▶ What is needed
Print all of the records below again without a single difference.

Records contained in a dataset
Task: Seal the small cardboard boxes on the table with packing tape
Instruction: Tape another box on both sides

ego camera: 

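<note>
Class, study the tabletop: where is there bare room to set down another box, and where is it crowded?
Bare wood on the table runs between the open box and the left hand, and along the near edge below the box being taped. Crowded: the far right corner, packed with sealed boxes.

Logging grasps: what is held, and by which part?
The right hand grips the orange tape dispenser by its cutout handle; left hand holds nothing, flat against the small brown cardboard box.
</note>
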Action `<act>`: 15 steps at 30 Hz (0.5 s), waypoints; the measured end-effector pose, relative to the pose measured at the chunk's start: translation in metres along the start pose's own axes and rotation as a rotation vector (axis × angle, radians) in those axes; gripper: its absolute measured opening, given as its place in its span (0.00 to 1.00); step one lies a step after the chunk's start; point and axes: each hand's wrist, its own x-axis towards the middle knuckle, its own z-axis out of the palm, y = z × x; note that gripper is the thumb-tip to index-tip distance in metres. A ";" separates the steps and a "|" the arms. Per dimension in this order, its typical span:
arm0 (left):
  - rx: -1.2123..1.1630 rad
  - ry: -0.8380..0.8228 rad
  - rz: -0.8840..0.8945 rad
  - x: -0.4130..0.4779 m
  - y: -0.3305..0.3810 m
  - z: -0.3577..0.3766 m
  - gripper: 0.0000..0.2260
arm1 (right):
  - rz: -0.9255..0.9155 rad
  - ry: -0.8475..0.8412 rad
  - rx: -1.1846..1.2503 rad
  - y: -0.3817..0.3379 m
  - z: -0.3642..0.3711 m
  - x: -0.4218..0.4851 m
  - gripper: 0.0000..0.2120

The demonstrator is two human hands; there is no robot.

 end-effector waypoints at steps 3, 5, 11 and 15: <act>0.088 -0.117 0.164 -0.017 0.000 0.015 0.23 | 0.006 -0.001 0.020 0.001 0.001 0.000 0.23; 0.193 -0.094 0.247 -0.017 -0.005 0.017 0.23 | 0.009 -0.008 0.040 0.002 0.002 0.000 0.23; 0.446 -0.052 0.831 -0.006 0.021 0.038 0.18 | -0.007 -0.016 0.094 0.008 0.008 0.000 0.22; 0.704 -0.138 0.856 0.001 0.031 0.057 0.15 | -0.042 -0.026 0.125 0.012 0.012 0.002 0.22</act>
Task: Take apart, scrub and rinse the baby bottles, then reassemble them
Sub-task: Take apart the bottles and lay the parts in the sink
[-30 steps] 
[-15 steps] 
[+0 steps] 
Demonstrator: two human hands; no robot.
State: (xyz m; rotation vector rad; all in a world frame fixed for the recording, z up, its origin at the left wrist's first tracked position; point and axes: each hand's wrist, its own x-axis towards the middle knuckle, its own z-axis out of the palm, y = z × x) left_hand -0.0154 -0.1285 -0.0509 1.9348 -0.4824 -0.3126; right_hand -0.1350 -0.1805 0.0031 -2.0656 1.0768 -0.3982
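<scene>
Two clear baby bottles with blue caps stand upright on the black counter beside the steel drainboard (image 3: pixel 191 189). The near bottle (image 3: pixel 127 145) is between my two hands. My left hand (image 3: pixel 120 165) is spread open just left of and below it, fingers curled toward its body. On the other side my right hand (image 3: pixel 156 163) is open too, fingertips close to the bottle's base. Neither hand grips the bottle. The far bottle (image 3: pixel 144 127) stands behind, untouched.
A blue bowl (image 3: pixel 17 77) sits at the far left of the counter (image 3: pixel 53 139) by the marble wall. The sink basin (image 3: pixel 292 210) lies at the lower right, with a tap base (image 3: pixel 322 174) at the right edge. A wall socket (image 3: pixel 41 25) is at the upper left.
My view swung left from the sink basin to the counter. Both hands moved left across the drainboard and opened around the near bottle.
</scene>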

▶ Answer
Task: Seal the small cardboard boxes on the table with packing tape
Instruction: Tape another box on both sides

ego camera: 

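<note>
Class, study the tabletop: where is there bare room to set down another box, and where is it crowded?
Bare wood on the table runs between the open box and the left hand, and along the near edge below the box being taped. Crowded: the far right corner, packed with sealed boxes.

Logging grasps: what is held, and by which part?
The right hand grips the orange tape dispenser by its cutout handle; left hand holds nothing, flat against the small brown cardboard box.
</note>
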Action `<act>`: 15 steps at 30 Hz (0.5 s), waypoints; the measured end-effector pose, relative to the pose measured at the chunk's start: translation in metres along the start pose's own axes and rotation as a rotation vector (axis × angle, radians) in those axes; gripper: its absolute measured opening, given as its place in its span (0.00 to 1.00); step one lies a step after the chunk's start; point and axes: each hand's wrist, its own x-axis towards the middle knuckle, its own z-axis out of the palm, y = z × x; note that gripper is the thumb-tip to index-tip distance in metres. A ";" separates the steps and a "|" the arms. Per dimension in this order, its typical span:
arm0 (left):
  - rx: -1.2123..1.1630 rad
  - ry: -0.8380..0.8228 rad
  - rz: -0.8840..0.8945 rad
  - x: -0.4130..0.4779 m
  - y: -0.3305..0.3810 m
  - z: -0.3577..0.3766 m
  - gripper: 0.0000..0.2260
arm1 (right):
  - rz: -0.9255..0.9155 rad
  - ry: -0.8475..0.8412 rad
  - rx: -1.1846..1.2503 rad
  - y: -0.3817..0.3379 m
  - z: -0.3642..0.3711 m
  - x: -0.4218..0.4851 m
  - gripper: 0.0000..0.2120

The demonstrator is two human hands; there is no robot.

 end-effector waypoints at steps 3, 5, 11 and 15: <act>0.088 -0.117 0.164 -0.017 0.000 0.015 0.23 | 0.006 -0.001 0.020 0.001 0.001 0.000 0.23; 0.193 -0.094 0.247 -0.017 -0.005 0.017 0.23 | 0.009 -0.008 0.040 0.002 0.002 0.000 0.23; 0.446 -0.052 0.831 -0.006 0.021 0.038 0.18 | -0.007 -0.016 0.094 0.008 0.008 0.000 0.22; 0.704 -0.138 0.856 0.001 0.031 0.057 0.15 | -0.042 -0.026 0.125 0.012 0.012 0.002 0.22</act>
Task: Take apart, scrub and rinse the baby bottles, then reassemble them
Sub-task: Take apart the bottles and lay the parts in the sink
[-30 steps] 
[-15 steps] 
[+0 steps] 
Demonstrator: two human hands; no robot.
State: (xyz m; rotation vector rad; all in a world frame fixed for the recording, z up, its origin at the left wrist's first tracked position; point and axes: each hand's wrist, its own x-axis towards the middle knuckle, its own z-axis out of the palm, y = z × x) left_hand -0.0154 -0.1285 -0.0509 1.9348 -0.4824 -0.3126; right_hand -0.1350 -0.1805 0.0031 -2.0656 1.0768 -0.3982
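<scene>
Two clear baby bottles with blue caps stand upright on the black counter beside the steel drainboard (image 3: pixel 191 189). The near bottle (image 3: pixel 127 145) is between my two hands. My left hand (image 3: pixel 120 165) is spread open just left of and below it, fingers curled toward its body. On the other side my right hand (image 3: pixel 156 163) is open too, fingertips close to the bottle's base. Neither hand grips the bottle. The far bottle (image 3: pixel 144 127) stands behind, untouched.
A blue bowl (image 3: pixel 17 77) sits at the far left of the counter (image 3: pixel 53 139) by the marble wall. The sink basin (image 3: pixel 292 210) lies at the lower right, with a tap base (image 3: pixel 322 174) at the right edge. A wall socket (image 3: pixel 41 25) is at the upper left.
My view swung left from the sink basin to the counter. Both hands moved left across the drainboard and opened around the near bottle.
</scene>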

This exercise has been worked through to completion.